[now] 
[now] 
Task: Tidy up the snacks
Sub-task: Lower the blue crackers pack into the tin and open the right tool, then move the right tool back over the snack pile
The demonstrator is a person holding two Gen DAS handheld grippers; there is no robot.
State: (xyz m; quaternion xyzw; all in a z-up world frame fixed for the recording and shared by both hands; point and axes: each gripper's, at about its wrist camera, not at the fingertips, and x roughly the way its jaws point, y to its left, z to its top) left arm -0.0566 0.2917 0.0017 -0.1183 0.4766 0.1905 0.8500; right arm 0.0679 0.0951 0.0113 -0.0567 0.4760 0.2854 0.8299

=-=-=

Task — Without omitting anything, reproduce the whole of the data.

Solution to the problem —
[now] 
[now] 
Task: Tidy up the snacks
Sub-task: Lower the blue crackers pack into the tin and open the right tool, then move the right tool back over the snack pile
The demonstrator is a person holding two Gen DAS handheld grippers; there is no robot.
State: (xyz m; quaternion xyzw; all in a z-up world frame fixed for the recording and shared by both hands; point and axes: each gripper's, at about its wrist camera, not at the fingertips, and x roughly the way its jaws point, y to its left, z to its top) left arm -0.0566 0.2917 0.0017 -0.1183 0.4766 0.1905 0.8500; right arm 0.0679 0.0951 0.0113 -0.0567 0.4760 0.2854 0.8299

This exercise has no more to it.